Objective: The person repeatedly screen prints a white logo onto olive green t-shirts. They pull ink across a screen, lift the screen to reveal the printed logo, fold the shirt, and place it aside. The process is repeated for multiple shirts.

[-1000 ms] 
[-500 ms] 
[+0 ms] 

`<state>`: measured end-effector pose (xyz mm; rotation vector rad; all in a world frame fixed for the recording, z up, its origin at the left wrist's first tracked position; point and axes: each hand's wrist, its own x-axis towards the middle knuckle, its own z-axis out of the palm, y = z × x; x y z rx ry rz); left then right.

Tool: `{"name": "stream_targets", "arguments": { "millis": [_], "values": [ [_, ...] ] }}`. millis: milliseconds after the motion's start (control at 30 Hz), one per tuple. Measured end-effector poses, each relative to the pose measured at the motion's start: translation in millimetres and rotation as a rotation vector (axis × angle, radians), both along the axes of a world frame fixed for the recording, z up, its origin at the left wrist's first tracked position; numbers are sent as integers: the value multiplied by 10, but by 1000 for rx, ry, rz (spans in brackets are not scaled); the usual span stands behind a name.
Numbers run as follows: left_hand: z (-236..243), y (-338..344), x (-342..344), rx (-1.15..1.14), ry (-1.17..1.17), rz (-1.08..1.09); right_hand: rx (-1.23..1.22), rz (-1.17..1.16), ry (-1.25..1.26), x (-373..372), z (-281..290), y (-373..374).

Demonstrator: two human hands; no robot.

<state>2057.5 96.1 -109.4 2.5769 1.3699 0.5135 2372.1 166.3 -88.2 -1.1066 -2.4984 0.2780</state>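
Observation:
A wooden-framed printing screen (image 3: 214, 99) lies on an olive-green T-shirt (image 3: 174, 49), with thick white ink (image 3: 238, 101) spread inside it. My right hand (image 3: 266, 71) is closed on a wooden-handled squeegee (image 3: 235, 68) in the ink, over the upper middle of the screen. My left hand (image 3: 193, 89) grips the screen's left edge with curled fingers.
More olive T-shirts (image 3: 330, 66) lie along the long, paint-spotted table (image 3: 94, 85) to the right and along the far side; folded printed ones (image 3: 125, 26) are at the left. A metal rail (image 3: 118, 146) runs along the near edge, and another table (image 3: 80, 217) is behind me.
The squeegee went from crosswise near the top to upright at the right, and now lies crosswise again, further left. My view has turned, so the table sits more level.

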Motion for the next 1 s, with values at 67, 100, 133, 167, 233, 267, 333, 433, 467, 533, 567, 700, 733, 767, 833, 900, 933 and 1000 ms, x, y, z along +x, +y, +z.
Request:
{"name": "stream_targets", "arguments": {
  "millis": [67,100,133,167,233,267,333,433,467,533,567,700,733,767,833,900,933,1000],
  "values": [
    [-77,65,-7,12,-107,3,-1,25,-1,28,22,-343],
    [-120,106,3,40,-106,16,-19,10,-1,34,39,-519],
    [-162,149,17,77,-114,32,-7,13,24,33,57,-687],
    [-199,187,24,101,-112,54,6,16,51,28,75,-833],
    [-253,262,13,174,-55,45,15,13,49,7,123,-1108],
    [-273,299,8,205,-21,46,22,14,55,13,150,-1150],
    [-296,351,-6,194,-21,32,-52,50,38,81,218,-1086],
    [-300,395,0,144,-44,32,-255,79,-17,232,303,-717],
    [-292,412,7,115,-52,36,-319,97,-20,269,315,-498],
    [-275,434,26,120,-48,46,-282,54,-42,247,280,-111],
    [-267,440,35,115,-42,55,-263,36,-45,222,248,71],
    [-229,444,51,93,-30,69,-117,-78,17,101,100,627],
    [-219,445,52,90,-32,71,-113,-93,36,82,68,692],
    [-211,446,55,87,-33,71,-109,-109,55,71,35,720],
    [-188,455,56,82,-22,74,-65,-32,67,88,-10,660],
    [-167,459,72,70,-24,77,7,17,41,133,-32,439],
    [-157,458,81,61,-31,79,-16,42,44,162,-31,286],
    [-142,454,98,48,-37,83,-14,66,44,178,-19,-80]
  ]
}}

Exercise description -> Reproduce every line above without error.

Exercise response ->
Objective: The person repeatedly screen prints a white logo onto olive green t-shirts. They pull ink across a screen, lift the screen to reveal the printed logo, fold the shirt, and place it aside. The process is repeated for multiple shirts.

[-1000 ms] 
[-500 ms] 
[+0 ms] 

`<state>`: measured end-effector pose (xyz mm; rotation vector rad; all in a world frame fixed for the recording, z up, its origin at the left wrist's first tracked position; point and axes: each hand's wrist, its own x-axis towards the middle knuckle, its own z-axis out of the palm, y = z × x; x y z rx ry rz); left then right.

Tool: `{"name": "stream_targets", "arguments": { "millis": [_], "values": [ [_, ...] ] }}`. millis: milliseconds after the motion's start (control at 30 Hz), one per tuple. Measured end-effector poses, each relative to the pose measured at the motion's start: translation in millimetres and rotation as a rotation vector (axis × angle, radians), both along the axes of a world frame fixed for the recording, z up, its origin at the left wrist's first tracked position; numbers are sent as integers: the value multiplied by 10, but by 1000 for rx, ry, rz (spans in brackets are not scaled); the usual span stands behind a name.
Numbers run as follows: left_hand: z (-236..243), y (-338..344), x (-342..344), rx (-1.15..1.14), ry (-1.17..1.17), rz (-1.08..1.09); right_hand: rx (-1.23..1.22), rz (-1.17..1.16), ry (-1.25..1.26), x (-373..372), z (-281..290), y (-373..374).

Demonstrator: two human hands; no robot.

<state>2057.5 96.1 -109.4 2.5769 1.3699 0.5135 2372.1 166.3 -88.2 -1.1066 -2.4984 0.2780</state>
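Observation:
A wooden-framed printing screen (image 3: 214, 99) lies on an olive-green T-shirt (image 3: 174, 49), with thick white ink (image 3: 238, 101) spread inside it. My right hand (image 3: 266, 71) is closed on a wooden-handled squeegee (image 3: 235, 68) in the ink, over the upper middle of the screen. My left hand (image 3: 193, 89) grips the screen's left edge with curled fingers.
More olive T-shirts (image 3: 330, 66) lie along the long, paint-spotted table (image 3: 94, 85) to the right and along the far side; folded printed ones (image 3: 125, 26) are at the left. A metal rail (image 3: 118, 146) runs along the near edge, and another table (image 3: 80, 217) is behind me.
The squeegee went from crosswise near the top to upright at the right, and now lies crosswise again, further left. My view has turned, so the table sits more level.
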
Motion for the next 1 s, with values at 67, 100, 133, 167, 233, 267, 333, 433, 467, 533, 567, 700, 733, 767, 833, 900, 933 and 1000 ms, x, y, z along +x, +y, +z.
Request:
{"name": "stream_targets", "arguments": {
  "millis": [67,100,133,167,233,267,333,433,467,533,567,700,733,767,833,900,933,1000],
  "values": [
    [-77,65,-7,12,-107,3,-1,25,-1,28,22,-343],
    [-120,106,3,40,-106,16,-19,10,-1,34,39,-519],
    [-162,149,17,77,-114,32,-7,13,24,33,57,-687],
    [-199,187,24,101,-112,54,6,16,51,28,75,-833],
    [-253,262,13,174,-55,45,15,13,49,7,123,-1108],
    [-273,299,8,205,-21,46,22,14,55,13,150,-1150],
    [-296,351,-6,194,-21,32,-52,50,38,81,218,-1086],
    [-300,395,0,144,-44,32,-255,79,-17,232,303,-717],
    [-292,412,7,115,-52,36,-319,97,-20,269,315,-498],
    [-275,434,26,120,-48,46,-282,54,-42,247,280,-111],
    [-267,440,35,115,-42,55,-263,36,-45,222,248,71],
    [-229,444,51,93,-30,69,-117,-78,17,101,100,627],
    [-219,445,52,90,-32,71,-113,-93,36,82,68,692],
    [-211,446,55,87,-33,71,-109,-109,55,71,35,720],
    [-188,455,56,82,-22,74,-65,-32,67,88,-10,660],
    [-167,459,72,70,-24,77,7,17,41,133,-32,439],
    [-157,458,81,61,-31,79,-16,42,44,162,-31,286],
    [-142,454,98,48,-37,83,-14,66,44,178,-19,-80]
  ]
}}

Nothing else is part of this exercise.